We make available our processing function clean_text_feature for the text.

In [None]:
df["libelle_processed"] = clean_text_feature(df["libelle"])

In [None]:
encoder = LabelEncoder()
df["apet_finale"] = encoder.fit_transform(df["apet_finale"])

Put the columns in the right format:
 - First column contains the processed text (str)
 - Next ones contain the "tokenized" categorical variables in int format

In [None]:
df, _ = clean_and_tokenize_df(df, text_feature="libelle") # NE PAS OUBLIER DE REMETYTRE PROCESSEd
X = df[["libelle", "EVT", "CJ", "NAT", "TYP", "CRT", "SRF"]].values
y = df["apet_finale"].values
print(X)
print(y)

We split the data into train and test sets. We especially take care that classes with only one instance appear in the train set.

In [None]:
unique, counts = np.unique(y, return_counts=True)
class_counts = dict(zip(unique, counts))
single_instance_classes = {cls for cls, count in class_counts.items() if count == 1}
is_single_instance = np.isin(y, list(single_instance_classes))
is_remaining = ~is_single_instance

X_remaining, X_test, y_remaining, y_test = train_test_split(
    X[is_remaining], y[is_remaining], test_size=0.2, random_state=42, shuffle = True
)

# Combine single-instance samples with the training set
X_train = np.vstack([X_remaining, X[is_single_instance]])
y_train = np.concatenate([y_remaining, y[is_single_instance]])


# (Optional) Build the torch-fastText model (without training it)

In [None]:
# Parameters for model building

NUM_BUCKETS = int(2e6) # Number of rows in the embedding matrix
EMBED_DIM = 180 # Dimension of the embedding = number of columns in the embedding matrix
MIN_COUNT = 1 # Minimum number of occurrences of a word in the corpus to be included in the vocabulary
MIN_N = 3 # Minimum length of char n-grams
MAX_N = 6 # Maximum length of char n-grams
LEN_WORD_NGRAMS = 3 # Length of word n-grams
SPARSE = False # Whether to use sparse Embedding layer for fast computation (see PyTorch documentation)

In [None]:
model = torchFastText(
    num_buckets=NUM_BUCKETS,
    embedding_dim=EMBED_DIM,
    min_count=MIN_COUNT,
    min_n=MIN_N,
    max_n=MAX_N,
    len_word_ngrams=LEN_WORD_NGRAMS,
    sparse = SPARSE
)

We build the model using the training data. We have now access to the PyTorch model and a tokenizer.

In [None]:
model.build(X_train, y_train)

In [None]:
print(model.pytorch_model)
print(model.tokenizer)

This step is useful to initialize the full torchFastText model without training it, if needed for some reason. But if it is not necessary, and we could have directly launched the training (building is then handled automatically if necessary).

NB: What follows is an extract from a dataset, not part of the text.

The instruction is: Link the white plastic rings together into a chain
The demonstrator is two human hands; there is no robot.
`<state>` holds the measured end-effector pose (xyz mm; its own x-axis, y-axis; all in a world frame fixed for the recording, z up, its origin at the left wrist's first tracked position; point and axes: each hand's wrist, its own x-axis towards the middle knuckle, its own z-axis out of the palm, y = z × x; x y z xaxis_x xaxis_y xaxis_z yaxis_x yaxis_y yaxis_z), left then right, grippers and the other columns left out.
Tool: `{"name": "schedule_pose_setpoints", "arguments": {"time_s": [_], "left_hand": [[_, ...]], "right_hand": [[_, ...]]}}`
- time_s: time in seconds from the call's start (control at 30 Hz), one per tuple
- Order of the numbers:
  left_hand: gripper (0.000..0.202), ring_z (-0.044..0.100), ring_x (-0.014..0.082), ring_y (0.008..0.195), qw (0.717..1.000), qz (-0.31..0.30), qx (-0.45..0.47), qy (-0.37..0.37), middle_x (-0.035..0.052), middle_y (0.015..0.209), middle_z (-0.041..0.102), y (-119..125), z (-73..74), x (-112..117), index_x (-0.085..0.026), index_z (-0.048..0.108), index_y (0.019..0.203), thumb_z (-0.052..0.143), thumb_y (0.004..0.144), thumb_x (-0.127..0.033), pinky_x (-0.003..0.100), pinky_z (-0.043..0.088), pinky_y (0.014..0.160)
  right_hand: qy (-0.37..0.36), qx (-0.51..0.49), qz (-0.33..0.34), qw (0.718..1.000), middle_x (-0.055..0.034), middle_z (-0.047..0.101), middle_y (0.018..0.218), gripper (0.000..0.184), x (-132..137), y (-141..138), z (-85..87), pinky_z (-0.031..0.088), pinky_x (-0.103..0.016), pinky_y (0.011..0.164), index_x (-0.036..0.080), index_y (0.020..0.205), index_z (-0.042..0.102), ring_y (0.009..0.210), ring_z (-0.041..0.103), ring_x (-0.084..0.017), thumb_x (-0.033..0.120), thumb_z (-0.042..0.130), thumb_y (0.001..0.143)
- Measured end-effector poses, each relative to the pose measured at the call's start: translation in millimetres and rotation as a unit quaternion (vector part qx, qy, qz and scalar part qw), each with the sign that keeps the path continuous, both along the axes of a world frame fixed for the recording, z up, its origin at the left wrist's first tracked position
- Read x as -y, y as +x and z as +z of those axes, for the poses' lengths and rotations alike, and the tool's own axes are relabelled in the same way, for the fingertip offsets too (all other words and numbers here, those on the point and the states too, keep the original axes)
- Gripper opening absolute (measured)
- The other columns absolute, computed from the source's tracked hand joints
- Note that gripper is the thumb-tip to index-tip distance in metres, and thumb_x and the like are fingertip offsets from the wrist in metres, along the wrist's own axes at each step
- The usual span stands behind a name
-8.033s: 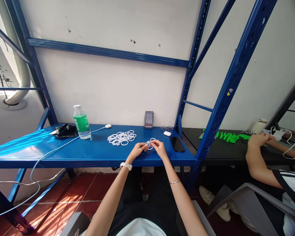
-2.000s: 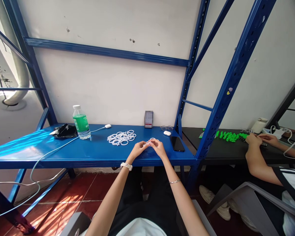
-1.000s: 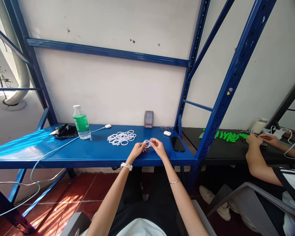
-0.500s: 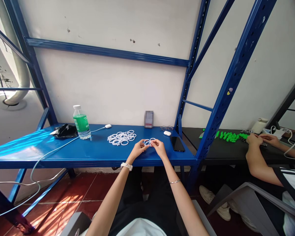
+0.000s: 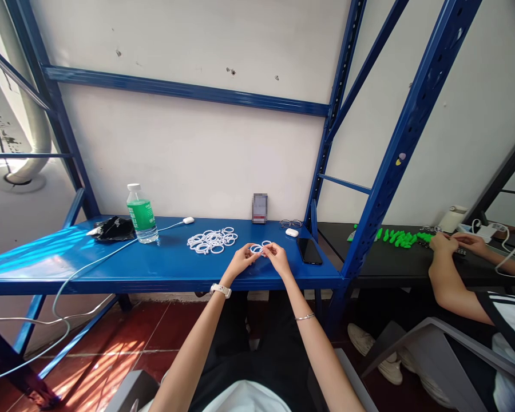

# Train a torchFastText model

In [None]:
NUM_EPOCHS = 5
BATCH_SIZE = 32
PATIENCE = 3
LR = 4e-3

In [None]:
model.train(
    X_train,
    y_train,
    X_test,
    y_test,
    num_epochs=NUM_EPOCHS,
    batch_size=BATCH_SIZE,
    patience_scheduler=PATIENCE,
    patience_train=PATIENCE,
    lr=LR,
    verbose = True
)

In [None]:
training_text = X_train[text_feature].to_list()
tokenizer = NGramTokenizer(min_count, min_n, max_n, buckets, word_ngrams, training_text)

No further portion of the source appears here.